Thread: Proposed patch to clean up signed-ness warnings

Proposed patch to clean up signed-ness warnings

From
Tom Lane
Date:
With gcc 4 spreading, it seems like it's past time to do something about
all those signed-vs-unsigned-char warnings that it emits.  (Translation:
now that I have to use gcc 4 regularly, I got annoyed enough to fix it
;-))

I looked into it a little and determined that nearly all the warnings
were associated with the multibyte code.  Outside the mb subsystem,
our code pretty much uses "char *" for strings, but inside mb it's
mostly "unsigned char *", which is needed because there are lots of
inequality comparisons in there.  It seemed to me that the cleanest
fix was to change the external API of the mb subsystem to take and
return "char *", while still using "unsigned char *" internally.
The attached patch eliminates all signed-ness warnings in CVS tip
using this approach.  It's kinda long and tedious, but straightforward,
and quite a lot of the changes simplify existing code by removing
casts that aren't needed anymore.

Two questions for the list:

1. Can anyone think of a cleaner way to do this?

2. Is there objection to applying this patch now (ie, before beta3)?
It's not quite a bug fix, but I think it'll make it easier to find
bugs going forward.

            regards, tom lane


Attachment

Re: Proposed patch to clean up signed-ness warnings

From
Tatsuo Ishii
Date:
> With gcc 4 spreading, it seems like it's past time to do something about
> all those signed-vs-unsigned-char warnings that it emits.  (Translation:
> now that I have to use gcc 4 regularly, I got annoyed enough to fix it
> ;-))
>
> I looked into it a little and determined that nearly all the warnings
> were associated with the multibyte code.  Outside the mb subsystem,
> our code pretty much uses "char *" for strings, but inside mb it's
> mostly "unsigned char *", which is needed because there are lots of
> inequality comparisons in there.  It seemed to me that the cleanest
> fix was to change the external API of the mb subsystem to take and
> return "char *", while still using "unsigned char *" internally.
> The attached patch eliminates all signed-ness warnings in CVS tip
> using this approach.  It's kinda long and tedious, but straightforward,
> and quite a lot of the changes simplify existing code by removing
> casts that aren't needed anymore.
>
> Two questions for the list:
>
> 1. Can anyone think of a cleaner way to do this?
>
> 2. Is there objection to applying this patch now (ie, before beta3)?
> It's not quite a bug fix, but I think it'll make it easier to find
> bugs going forward.

For me, your patche seems to be a retrogression.
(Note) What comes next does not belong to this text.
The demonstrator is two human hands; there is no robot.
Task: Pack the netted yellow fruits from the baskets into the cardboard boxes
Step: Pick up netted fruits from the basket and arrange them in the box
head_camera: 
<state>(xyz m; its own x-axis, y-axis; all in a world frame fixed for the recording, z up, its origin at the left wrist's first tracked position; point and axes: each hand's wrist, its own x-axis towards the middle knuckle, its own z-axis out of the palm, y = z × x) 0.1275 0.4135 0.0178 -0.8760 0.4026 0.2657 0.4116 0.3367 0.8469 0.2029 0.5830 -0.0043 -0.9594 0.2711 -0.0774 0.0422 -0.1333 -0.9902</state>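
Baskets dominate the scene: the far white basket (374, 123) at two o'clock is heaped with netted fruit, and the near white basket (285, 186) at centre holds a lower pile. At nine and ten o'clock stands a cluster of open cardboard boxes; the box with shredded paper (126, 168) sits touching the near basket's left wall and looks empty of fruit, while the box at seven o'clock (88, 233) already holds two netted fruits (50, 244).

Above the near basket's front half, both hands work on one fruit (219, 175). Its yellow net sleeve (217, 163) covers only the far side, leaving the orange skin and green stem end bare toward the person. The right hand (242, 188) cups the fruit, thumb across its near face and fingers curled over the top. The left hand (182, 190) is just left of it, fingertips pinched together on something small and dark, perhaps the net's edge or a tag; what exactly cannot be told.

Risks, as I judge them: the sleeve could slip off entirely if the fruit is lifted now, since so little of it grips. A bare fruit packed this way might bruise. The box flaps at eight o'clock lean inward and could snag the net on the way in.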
In my understanding,
the reason why PostgreSQL uses "char *" in many places is just it was
designed in the old days when ASCII was the only charset in the world.
--
SRA OSS, Inc. Japan
Tatsuo Ishii

Re: Proposed patch to clean up signed-ness warnings

From
Tom Lane
Date:
Tatsuo Ishii <ishii@sraoss.co.jp> writes:
>> 1. Can anyone think of a cleaner way to do this?
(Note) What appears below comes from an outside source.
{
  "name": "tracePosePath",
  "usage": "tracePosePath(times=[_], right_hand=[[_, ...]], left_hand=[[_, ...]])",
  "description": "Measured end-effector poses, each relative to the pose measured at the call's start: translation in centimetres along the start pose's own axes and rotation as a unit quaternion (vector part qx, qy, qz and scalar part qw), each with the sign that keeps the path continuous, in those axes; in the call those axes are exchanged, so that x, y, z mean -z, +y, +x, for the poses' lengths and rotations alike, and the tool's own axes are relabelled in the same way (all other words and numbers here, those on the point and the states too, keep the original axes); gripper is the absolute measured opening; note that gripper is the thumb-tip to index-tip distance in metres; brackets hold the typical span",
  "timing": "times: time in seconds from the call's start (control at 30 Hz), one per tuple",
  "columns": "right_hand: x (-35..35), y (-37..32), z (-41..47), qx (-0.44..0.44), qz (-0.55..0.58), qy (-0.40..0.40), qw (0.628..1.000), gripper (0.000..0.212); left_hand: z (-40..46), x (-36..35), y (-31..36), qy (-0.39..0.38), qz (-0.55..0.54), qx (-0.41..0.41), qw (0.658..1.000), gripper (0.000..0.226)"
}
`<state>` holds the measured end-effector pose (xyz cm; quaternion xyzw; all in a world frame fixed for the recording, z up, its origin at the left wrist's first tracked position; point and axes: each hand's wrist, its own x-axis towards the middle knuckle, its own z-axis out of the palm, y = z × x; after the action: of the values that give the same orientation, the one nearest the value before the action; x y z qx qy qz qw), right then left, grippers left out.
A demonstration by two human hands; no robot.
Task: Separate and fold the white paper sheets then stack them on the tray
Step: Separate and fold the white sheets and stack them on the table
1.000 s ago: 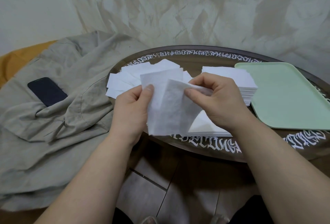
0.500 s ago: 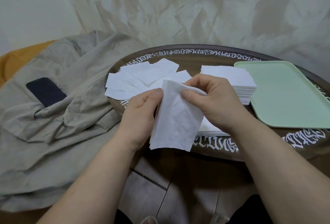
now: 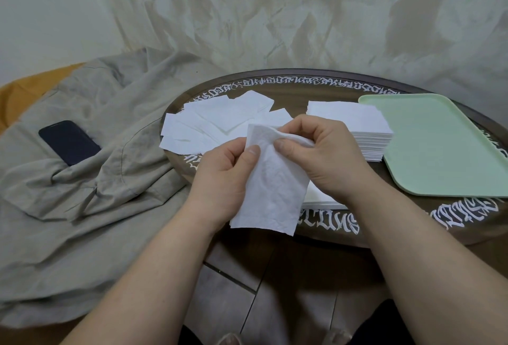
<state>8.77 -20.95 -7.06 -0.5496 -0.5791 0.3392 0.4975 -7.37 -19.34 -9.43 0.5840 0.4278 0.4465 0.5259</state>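
Since 1 second ago the hands have drawn together and the white sheet (image 3: pixel 270 182) has gone from spread open to doubled over, hanging lower in front of the near table edge. The left hand (image 3: pixel 224 177) pinches the sheet's upper left part, thumb on the front face; the right hand (image 3: pixel 321 152) pinches the top right corner, which is crumpled between thumb and curled fingers. The 2 hands sit close together, thumbs nearly touching, both clamped on this 1 sheet.

The sheet hangs down from the grip — its lower edge below the rim of the round table (image 3: pixel 384 223), a dark table with white lettering around its border. Behind the hands, on the far left of the tabletop, lies a loose pile of sheets (image 3: pixel 217 122), fanned and overlapping. To the right of it, a neat stack of sheets (image 3: pixel 354 122) sits just beside the green tray (image 3: pixel 439 146), which lies at the right side of the table. More flat white paper shows under the right wrist near the front edge.

To the left, a grey cloth (image 3: pixel 90 179) is draped over a seat — a dark phone (image 3: pixel 68 141) lies on it.
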Motion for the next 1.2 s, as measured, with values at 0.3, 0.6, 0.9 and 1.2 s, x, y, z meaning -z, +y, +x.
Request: tracePosePath(times=[0.3, 0.6, 0.9, 1.2], right_hand=[[-0.8, 0.6, 0.5, 0.056, -0.089, 0.046, 0.993, 0.017], [-1.4, 0.8, 0.5, 0.063, -0.042, 0.04, 0.996, 0.02], [-0.8, 1.0, 0.0, 0.014, -0.121, -0.016, 0.992, 0.015], [1.1, 0.9, -1.4, -0.219, 0.002, -0.175, 0.96, 0.018]], left_hand=[[0.5, 0.2, -0.4, -0.016, 0.01, 0.004, 1.0, 0.028], [0.6, -0.4, -0.7, -0.038, 0.144, -0.08, 0.986, 0.044], [1.2, 0.0, -1.3, 0.073, 0.077, -0.055, 0.993, 0.039], [1.7, -1.0, 1.0, 0.178, -0.159, 0.036, 0.97, 0.022]])
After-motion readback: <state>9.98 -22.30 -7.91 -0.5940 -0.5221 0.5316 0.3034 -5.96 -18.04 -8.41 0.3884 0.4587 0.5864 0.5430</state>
> For me, your patche seems to be a retrogression. In my understanding,
> the reason why PostgreSQL uses "char *" in many places is just it was
> designed in the old days when ASCII was the only charset in the world.
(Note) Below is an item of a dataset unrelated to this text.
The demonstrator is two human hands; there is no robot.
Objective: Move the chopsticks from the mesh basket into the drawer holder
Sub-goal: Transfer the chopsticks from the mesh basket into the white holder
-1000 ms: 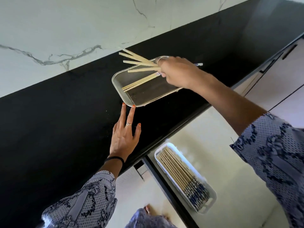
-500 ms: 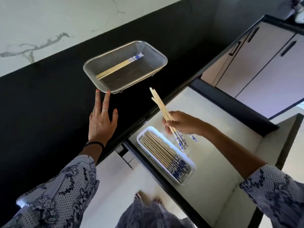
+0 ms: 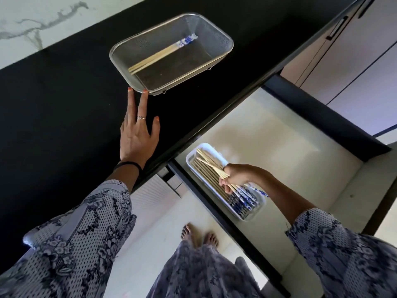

Are you proposing that we change all the "char *" to "unsigned char *"?
I looked at that briefly but it seems like a huge loss, both in
notational ugliness and in the amount of code that would have to be
touched.  Also, it would force us to add a bunch of explicit casts to
avoid warnings with standard library functions like strlen().  To me the
bottom line is that 99% of the code only needs to know that a character
string is a character string.  As this patch demonstrates, there is only
a tiny fraction that needs to have the "unsigned" declaration.  I don't
think we should allow that fraction to dictate a notational burden for
all the rest.

            regards, tom lane

Re: [HACKERS] Proposed patch to clean up signed-ness warnings

From
Tatsuo Ishii
Date:
> > For me, your patche seems to be a retrogression. In my understanding,
> > the reason why PostgreSQL uses "char *" in many places is just it was
> > designed in the old days when ASCII was the only charset in the world.
>
> Are you proposing that we change all the "char *" to "unsigned char *"?

No, I suggest we change all "char *" to "unsigned char *" only where
it points a string which could hold non ASCII character strings. I
thought we learned the danger of 1) comparing chars with signed bit
on, 2) passing chars with sign bit on to functions which expect int
etc...

> I looked at that briefly but it seems like a huge loss, both in
> notational ugliness and in the amount of code that would have to be
> touched.

If you are just care the amount of effort, why don't you leave as it
is and use pre v4 gcc? :-)

>  Also, it would force us to add a bunch of explicit casts to
> avoid warnings with standard library functions like strlen().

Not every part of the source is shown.